This monster box is 30"x20" of usable pooping space with a flat base that won't collect pools of urine beyond the reach of your scoop. The project shouldn't take more than an hour (unless you choose to spraypaint), and only requires a saw or cutting wheel to get through the polypropylene. If you have a cat capable of leaping, you can just buy the bin and be done with it. Otherwise, I'll show you how to cut the plastic and cover it so your pet's tummy doesn't get caught on the raw plastic edge.
A litterbox should be unobtrusive, easy to maintain, and easy to use. This one is all of the above, and I added a spray-painted stripe across the front to indicate to the puppy where the box began. (You can skip that if your pet is a chewer and you're afraid it'll suffer from munching on spray paint.) The clear edge was confusing to my dog, so I added some contrast. Dogs can't really discern red, but differentiating between concrete and the box was apparently tough when the box was the same color as the ground. The red stripe is just a boundary indicator, and it's totally optional. So optional, in fact, that I didn't document it.
Step 1: Supplies
I chose the Ikea Samla 31x22.5x7" clear under-bed storage box. It's big enough for a tiger cub or 30 pound dog. It's squarish shape allows for numerous spins and sniffs prior to use, the walls are high enough to retain litter and prevent animals from squatting over the side, and it's a departure from the narrow under-bed options from Rubbermaid and many other bin brands.

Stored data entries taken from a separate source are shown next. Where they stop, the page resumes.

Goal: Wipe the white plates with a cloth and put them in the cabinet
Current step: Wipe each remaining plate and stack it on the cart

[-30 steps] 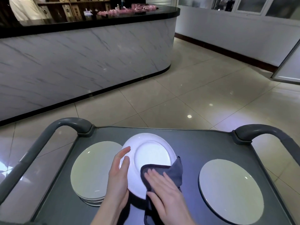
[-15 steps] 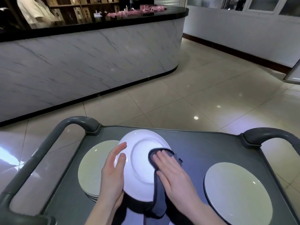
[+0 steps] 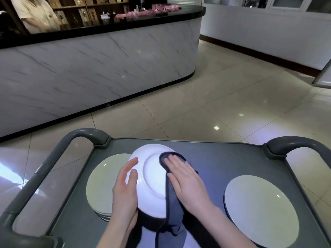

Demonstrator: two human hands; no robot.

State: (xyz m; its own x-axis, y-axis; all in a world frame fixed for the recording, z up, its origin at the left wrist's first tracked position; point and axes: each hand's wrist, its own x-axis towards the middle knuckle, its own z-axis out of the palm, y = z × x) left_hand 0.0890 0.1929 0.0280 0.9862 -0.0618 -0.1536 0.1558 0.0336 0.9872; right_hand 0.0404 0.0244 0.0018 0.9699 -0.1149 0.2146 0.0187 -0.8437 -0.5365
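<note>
Above the grey cart top (image 3: 215,161), we hold one white plate (image 3: 152,178) tilted and clear of the surface, its shadow falling on the cart beneath it. Our left hand (image 3: 125,190) grasps this plate at its left and lower rim: the thumb lies on the face turned toward us and the palm cups the edge. Our right hand (image 3: 186,181) is spread flat with straight fingers and presses a dark grey cloth (image 3: 174,212) against the right part of that same face. The cloth is folded over the plate's upper right rim and hangs down past its lower edge toward the cart.

Two groups of plates rest on the cart top:
- A left stack (image 3: 102,185) of several plates lies just beside the left hand and is partly hidden by the held plate.
- A right plate (image 3: 259,208) lies well apart from the held plate; we cannot tell how many plates lie under it.

Rounded grey handles rise at the far corners, a left handle (image 3: 53,158) and a right handle (image 3: 300,144).

Beyond the cart we see a tiled floor (image 3: 215,95) and a curved marble-patterned counter (image 3: 89,68) with a black top. Pink items (image 3: 143,12) lie on that top, and a person in a pale shirt (image 3: 35,15) stands behind it.
</note>
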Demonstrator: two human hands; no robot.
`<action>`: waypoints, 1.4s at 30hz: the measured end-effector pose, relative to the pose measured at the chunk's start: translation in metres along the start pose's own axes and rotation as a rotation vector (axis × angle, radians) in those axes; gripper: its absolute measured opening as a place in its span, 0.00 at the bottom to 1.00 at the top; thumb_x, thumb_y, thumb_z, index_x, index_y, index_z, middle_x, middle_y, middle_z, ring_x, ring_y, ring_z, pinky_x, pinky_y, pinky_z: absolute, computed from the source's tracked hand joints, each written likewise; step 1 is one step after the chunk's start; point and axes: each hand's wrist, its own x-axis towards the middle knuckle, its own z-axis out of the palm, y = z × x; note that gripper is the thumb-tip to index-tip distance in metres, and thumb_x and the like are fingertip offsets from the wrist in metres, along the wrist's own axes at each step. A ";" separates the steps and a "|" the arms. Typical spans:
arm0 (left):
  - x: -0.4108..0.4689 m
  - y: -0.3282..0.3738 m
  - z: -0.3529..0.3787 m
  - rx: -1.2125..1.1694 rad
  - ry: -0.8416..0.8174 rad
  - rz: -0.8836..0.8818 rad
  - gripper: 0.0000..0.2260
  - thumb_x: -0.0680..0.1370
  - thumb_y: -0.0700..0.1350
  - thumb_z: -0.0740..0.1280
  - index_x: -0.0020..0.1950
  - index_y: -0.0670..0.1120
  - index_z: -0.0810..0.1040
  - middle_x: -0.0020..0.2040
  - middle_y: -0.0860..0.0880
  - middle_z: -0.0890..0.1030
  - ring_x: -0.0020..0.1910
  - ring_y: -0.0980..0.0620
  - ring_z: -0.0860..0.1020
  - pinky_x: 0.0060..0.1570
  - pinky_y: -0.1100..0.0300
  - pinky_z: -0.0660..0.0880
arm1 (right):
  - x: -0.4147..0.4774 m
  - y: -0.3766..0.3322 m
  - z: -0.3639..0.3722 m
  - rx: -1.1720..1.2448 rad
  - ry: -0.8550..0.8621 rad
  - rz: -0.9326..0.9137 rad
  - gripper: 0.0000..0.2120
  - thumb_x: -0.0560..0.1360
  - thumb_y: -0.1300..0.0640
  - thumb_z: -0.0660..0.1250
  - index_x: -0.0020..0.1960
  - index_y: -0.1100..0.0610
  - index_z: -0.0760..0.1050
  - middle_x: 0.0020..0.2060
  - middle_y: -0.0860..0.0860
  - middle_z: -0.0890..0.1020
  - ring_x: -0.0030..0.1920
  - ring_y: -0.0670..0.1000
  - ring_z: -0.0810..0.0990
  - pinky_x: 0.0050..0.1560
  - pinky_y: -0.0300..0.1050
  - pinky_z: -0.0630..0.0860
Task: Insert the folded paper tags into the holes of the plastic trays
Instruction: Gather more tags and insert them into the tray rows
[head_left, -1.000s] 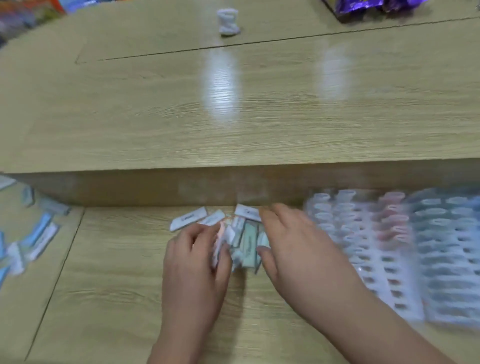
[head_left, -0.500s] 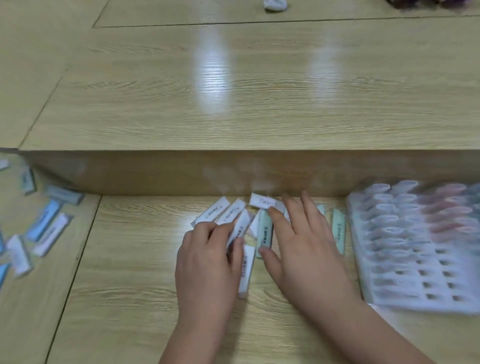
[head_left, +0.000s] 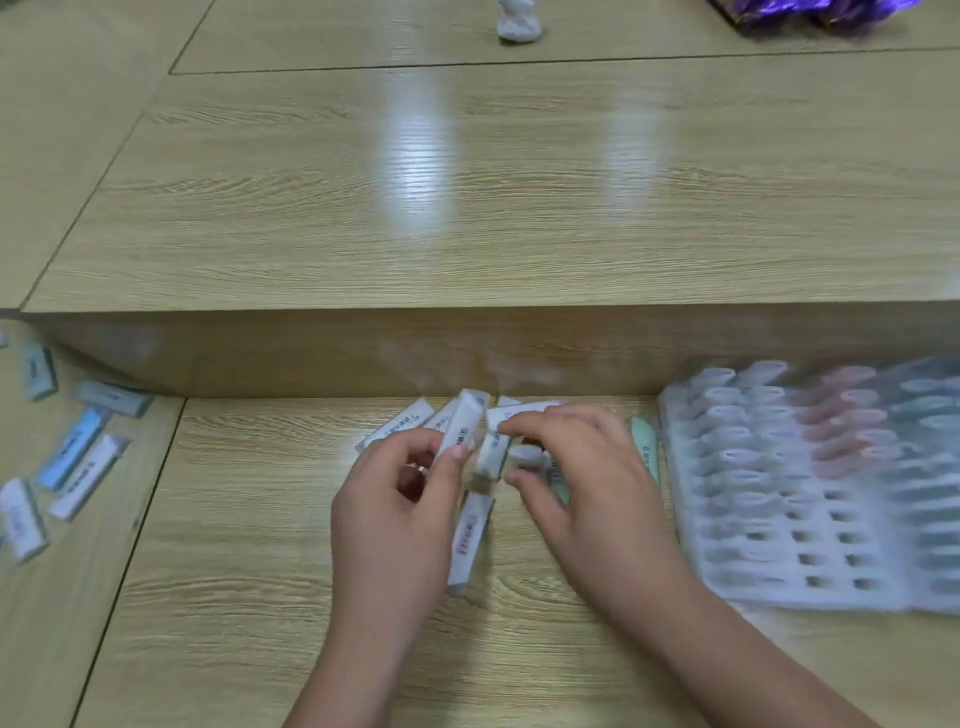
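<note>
Tag insertion, partly done.
Plastic tray (head_left: 779, 587): far rows tagged, near holes empty. Left of it: left hand (head_left: 395, 509) pinches one folded tag (head_left: 460, 426), right hand (head_left: 587, 483) pinches a second tag (head_left: 493, 447); loose tags (head_left: 470, 540) beneath.

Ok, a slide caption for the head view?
Left hand and right hand pinch folded paper tags beside plastic trays on a wooden desk.

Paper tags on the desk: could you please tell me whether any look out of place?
Yes: several tags lie scattered askew at the desk's far left, apart from the central pile and far from the trays.
</note>
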 end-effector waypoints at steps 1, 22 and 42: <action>-0.002 0.007 0.002 -0.042 -0.029 -0.008 0.04 0.77 0.51 0.72 0.44 0.60 0.81 0.36 0.56 0.81 0.33 0.59 0.77 0.35 0.65 0.71 | -0.001 0.001 -0.008 0.079 0.004 -0.004 0.15 0.75 0.55 0.72 0.60 0.45 0.78 0.54 0.39 0.80 0.61 0.44 0.74 0.60 0.48 0.73; -0.060 0.133 0.144 -0.041 -0.336 0.268 0.09 0.75 0.47 0.73 0.50 0.60 0.77 0.44 0.56 0.82 0.40 0.54 0.80 0.38 0.60 0.77 | -0.050 0.155 -0.243 0.119 0.154 0.242 0.19 0.77 0.60 0.62 0.51 0.34 0.79 0.50 0.38 0.79 0.45 0.43 0.80 0.40 0.28 0.71; -0.097 0.118 0.152 0.167 -0.127 0.589 0.07 0.76 0.44 0.71 0.52 0.55 0.83 0.49 0.56 0.81 0.47 0.57 0.79 0.40 0.74 0.71 | -0.054 0.187 -0.263 0.271 0.138 0.142 0.06 0.70 0.45 0.67 0.45 0.42 0.81 0.46 0.38 0.83 0.50 0.42 0.80 0.47 0.27 0.71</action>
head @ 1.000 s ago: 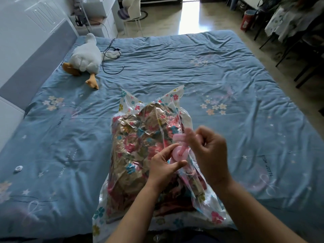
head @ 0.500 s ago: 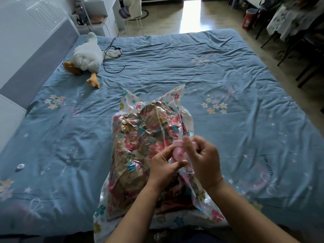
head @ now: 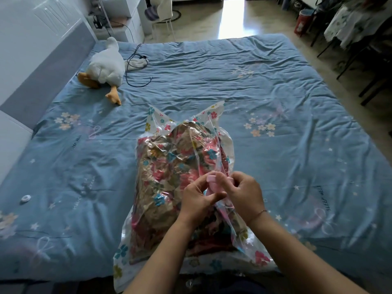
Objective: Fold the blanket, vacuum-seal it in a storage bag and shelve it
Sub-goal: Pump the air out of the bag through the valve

You'll also potentially need:
Step 2: Measure
I left three and a half inches of litter-retaining plastic beneath the opening. I elected not to flare it at the top to make the cuts as simple as possible. It's a pain to cut plastic like this, and right angles make things easy. You can get as fancy as you like, but I found that my dog only cared about the width of the opening and height of the jump.
Step 3: Cut
To avoid binding the disc in the plastic lip as I did, I recommend a hack saw for the vertical cuts and a Dremel for the long horizontal cut. It'll save you some trouble, as the cutting disc of the Dremel doesn't like the folded lip of the container whereas the hacksaw doesn't really like to make 90 degree turns.
You can use either to cut the cord organizer.
Step 4: Finish the Edges
To epoxy the cord cover in place: Start by roughing up the area to be epoxied with sandpaper or a file or rasp. Then apply putty to the inside of the cord channel and snap it over the plastic edge. Voilá. Now you just need to wait.
To paint: I freehanded it without a guard to get that blended overspray look on the sides. I used several coats for even coverage.